In the spotlight all summer, Roberto Luongo
has deftly deflected criticism with humor. (Bob Frid/Icon SMI)
By Allan Muir
An annotated guide to this morning's must-read hockey stories:
• Tony Gallagher says it's high time that Canucks goalie Roberto Luongo drop the diva routine. Luongo was quick to offer a witty rejoinder via Twitter.
• Enjoy the Olympic hockey, kids. Escalating salaries, and the rising costs to insure them, means that Sochi might be the last go-round for NHL players on the big stage.
• Rob Longley closes out his U.S. camp coverage with notes on Seth Jones, Phil Kessel and Zach Parise, as well as a report on his unexpected encounter with a man who almost became an American legend.
• Alex Galchenyuk has his sights set on spending his 20th birthday in Sochi with Team USA. They grow out of the Chuck E. Cheese phase so fast these days.
• David Poile offered up a fresh story about the Miracle On Ice . . . and it just happens to involve one of the finest magazines in the land (no, not Cracked).
• Mike Babcock believes the slow pace of the most closely watched ball hockey game of all time could pave the road to a gold medal.
• The genius of Babcock, and the upcoming overhaul of the 2010 gold medal-winning roster, are two of the five things we learned about Team Canada from this week's orientation camp.
• Sidney Crosby says "there's a lot of could-be's" for Canada. Mark Spector thinks he knows who they are.
• Stephen Whyno offers up his own Canadian lineup prediction.
• There's been lots of talk about the enviable depth of America's goaltending pool. Finland smiles and says, "Welcome to the deep end."
• Has Thomas Vanek changed his mind about his future with the Sabres? Maybe.
• Ryan Kennedy writes that changes to the global game are a sign of strength.
• Balancing high expectations with goaltending concerns is the focal point of nhl.com's 30-in-30 package on the Penguins.
• Mikhail Grabovski seems like a good fit with the Capitals. That is, as long as he makes news for what he does on the ice, not for what he says off it.
• A Ducks teammate says he is 99 percent sure that Teemu Selanne will return to Anaheim this season. I'm guessing he's right, but we should know one way or the other in the next 48 hours.
• For the first time in years, Ryan Kesler will be healthy coming into training camp. For a Vancouver team in transition, that might be the best news of the summer.

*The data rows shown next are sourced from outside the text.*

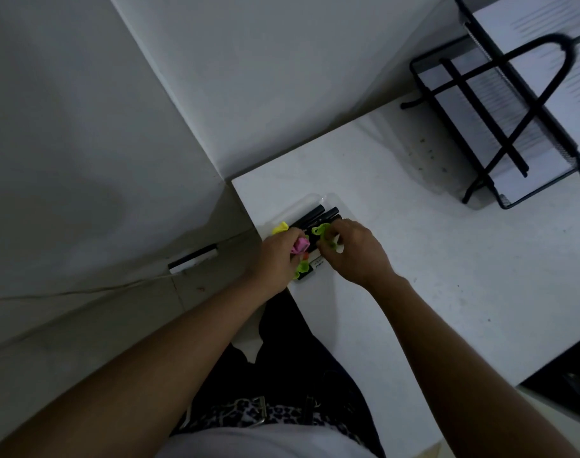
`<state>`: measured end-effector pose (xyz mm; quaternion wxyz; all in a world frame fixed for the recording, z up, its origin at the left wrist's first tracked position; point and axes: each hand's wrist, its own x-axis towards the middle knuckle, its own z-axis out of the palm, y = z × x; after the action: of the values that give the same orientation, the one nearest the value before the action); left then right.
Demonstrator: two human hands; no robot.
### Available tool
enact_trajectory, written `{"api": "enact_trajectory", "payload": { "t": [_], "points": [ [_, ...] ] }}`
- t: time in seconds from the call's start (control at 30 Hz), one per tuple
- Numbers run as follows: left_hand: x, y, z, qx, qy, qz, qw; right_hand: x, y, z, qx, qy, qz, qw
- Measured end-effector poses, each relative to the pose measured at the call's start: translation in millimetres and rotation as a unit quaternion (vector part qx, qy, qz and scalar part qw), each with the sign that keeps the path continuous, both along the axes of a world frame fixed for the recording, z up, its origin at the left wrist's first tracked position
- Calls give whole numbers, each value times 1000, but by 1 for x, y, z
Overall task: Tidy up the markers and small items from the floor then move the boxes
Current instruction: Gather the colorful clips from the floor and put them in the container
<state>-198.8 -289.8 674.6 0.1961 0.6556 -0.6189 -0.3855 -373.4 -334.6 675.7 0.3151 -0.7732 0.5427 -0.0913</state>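
Packing step: my left hand grips a pink item, right hand pinches a green piece over the marker tray; next, seat both beside the black markers.

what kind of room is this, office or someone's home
Probably an office or study corner: a white desk against plain walls, a black wire-mesh paper tray holding sheets, and a clear case of black markers under both hands.
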Motion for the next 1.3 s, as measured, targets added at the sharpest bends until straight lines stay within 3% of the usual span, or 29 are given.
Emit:
{"api": "enact_trajectory", "payload": {
  "t": [0.3,0.53,0.63,0.83,0.97,1.17,1.3],
  "points": [
    [-13,-5,5,-20,26,-6,999,-10,-8,-1,26,56,-19,998],
    [-9,-2,-1,-25,-3,-47,999,-9,0,0,-27,27,5,999],
    [-4,0,-2,-17,4,-34,999,-4,4,3,-26,-38,53,998],
    [16,3,-1,-95,-124,-60,986,3,4,0,-22,46,121,991],
    [25,3,0,-123,-95,-45,987,7,2,0,-32,41,90,995],
    [34,7,-3,-81,-79,6,994,22,3,1,-35,10,87,996],
    [35,3,0,-79,-46,25,995,33,3,-4,-26,39,64,997]
  ]
}}
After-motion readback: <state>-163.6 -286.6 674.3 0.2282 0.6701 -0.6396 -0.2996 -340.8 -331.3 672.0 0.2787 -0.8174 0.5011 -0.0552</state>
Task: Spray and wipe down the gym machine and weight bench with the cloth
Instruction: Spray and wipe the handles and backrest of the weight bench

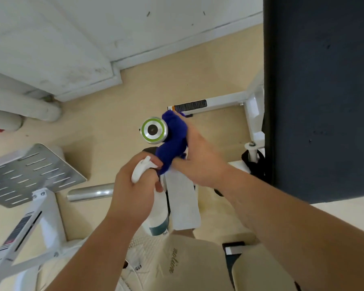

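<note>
Cloth: blue cloth [173, 139] bunched against the right side of a chrome knob [153, 129] with a green ring, mid-view.
Right grip: the right grip [200, 158] is curled round the cloth.
Left grip: the left grip [132, 185] is wrapped round the spray bottle [159, 214] at its neck, just under the cloth.
Around: dark pad [319, 91] close on the right; slotted plate [27, 175] and chrome bar [90, 193] on the left.
Room: floor [118, 97] open from the knob to the wall.

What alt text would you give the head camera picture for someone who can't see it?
A person's right hand holds a blue cloth beside a silver, green-ringed end cap, while the left hand grips a white spray bottle. A dark pad fills the right side, above a beige floor.
</note>
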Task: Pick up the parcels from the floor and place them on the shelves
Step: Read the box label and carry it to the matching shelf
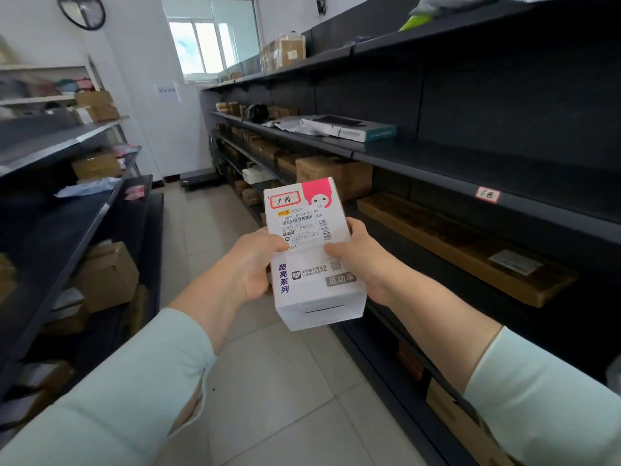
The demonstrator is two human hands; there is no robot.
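Note:
I hold a white parcel box (311, 227) with a pink corner, purple characters and a shipping label in front of me at chest height over the aisle. My left hand (257, 260) grips its left side and my right hand (358, 253) grips its right side, thumbs on the label. A red-framed sticker sits at the box's top left. The dark shelf unit on the right (437, 156) runs beside the box; one shelf edge carries a small pink-framed tag (488, 195) with similar characters.
A long flat brown carton (463, 243) lies on the right shelf close to my right hand. Cardboard boxes (336, 176) fill the shelves further back. Another dark shelf unit (67, 210) with parcels stands on the left. The tiled aisle floor (275, 381) runs between them.

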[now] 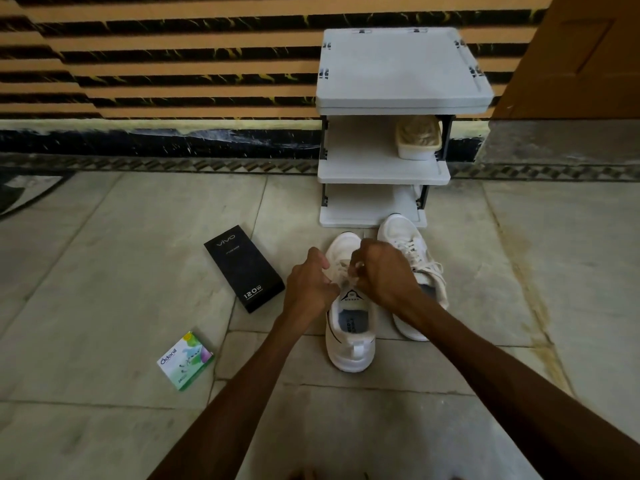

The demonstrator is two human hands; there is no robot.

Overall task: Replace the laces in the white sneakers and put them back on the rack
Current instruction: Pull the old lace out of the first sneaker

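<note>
Two white sneakers stand on the stone floor in front of a white shoe rack [384, 173]. The near sneaker [350, 336] points toward the rack, its tongue with a black logo showing. My left hand [309, 284] and my right hand [382, 273] are both over its lacing area, fingers curled and pinching the white lace [341, 273] between them. The second sneaker [414, 258] lies just to the right, laced, partly hidden behind my right wrist.
A black phone box [244, 268] lies left of the shoes, and a small green-and-white box [186, 360] sits nearer to me on the left. A beige container [417, 140] rests on the rack's upper shelf. A striped wall runs behind the rack.
</note>
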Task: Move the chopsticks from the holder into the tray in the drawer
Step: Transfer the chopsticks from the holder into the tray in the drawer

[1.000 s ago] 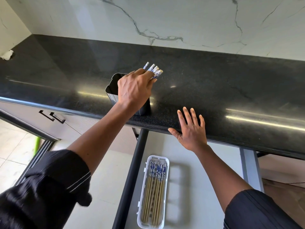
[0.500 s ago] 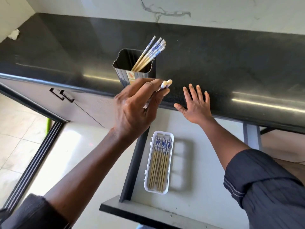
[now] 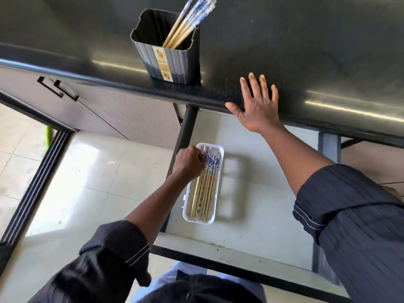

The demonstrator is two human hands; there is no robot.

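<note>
Left hand (image 3: 189,163) now down from countertop (image 3: 306,51), clenched on chopsticks (image 3: 205,189) in drawer (image 3: 251,232) tray (image 3: 197,220); right hand (image 3: 259,107) flat, released.

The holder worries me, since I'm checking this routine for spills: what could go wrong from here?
1. The holder stands near the countertop edge with its remaining chopsticks leaning to one side; a careless grab might tip it off.
2. The left hand is at the white tray, which already holds several; added ones could lie crooked.
</note>
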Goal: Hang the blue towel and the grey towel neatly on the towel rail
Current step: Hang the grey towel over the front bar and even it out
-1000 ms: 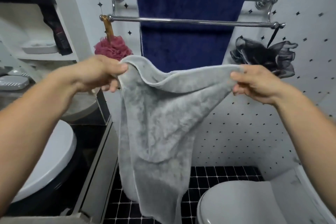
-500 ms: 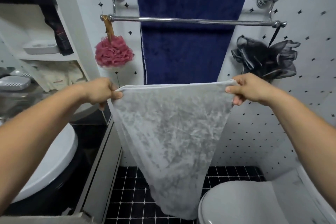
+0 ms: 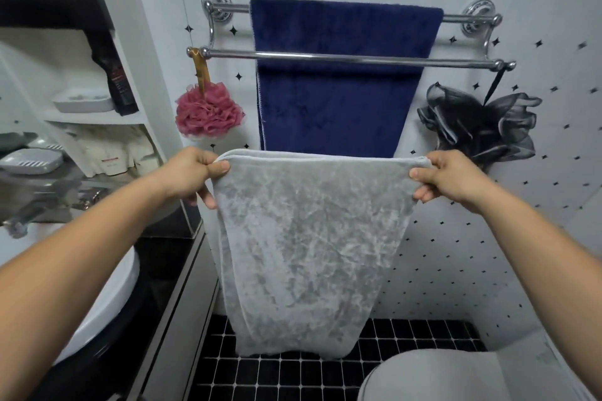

• The six-year deal that's paying Jeff Skinner nearly $6 million a year seemed like a safe bet when it was signed last summer. Now? After a season of frustration, it's time for him to prove he's worth the investment. Oh yeah . . . and he might have to do that while adjusting to a new position.
•In the wake of Marc Staal's eye injury, another prominent player has decided to wear a face shield this season.
• Does Jarome Iginla have a lot to prove this season? One of his new teammates believes he does.
• After starting the summer with 12-ounce curls, Kris Letang, Jakub Voracek and other NHL stars have gotten back to work. This looks like it hurts.
• News broke this morning that another useful NHL veteran has signed overseas after being squeezed out by the diminished salary cap. Expect to see several more deals like this in the coming days.
• Remember those Sam-Gagner-for-captain rumors from yesterday? Jim Matheson says there is a more qualified candidate for the Oilers to consider.
• No wonder Blackhawks fans are traveling all around the league to see their favorite team. They sure can't afford to see 'em at the United Center.
• The Wild are bringing back a familiar face to inject some life into their moribund power play. As long as they don't expect him to make it faster . . .
• The KHL is a half-amateur league . . . says a KHL coach. Things don't usually go well after someone speaks truth to power over there. This could get interesting.
• Luke Fox reveals some fascinating (if you play video games, anyway) secrets about the new NHL 14 game like, for example, you can't make Wayne Gretzky's head bleed.
Not much of a gamer myself, so maybe someone can tell me whether I'm supposed to be disappointed or elated by that.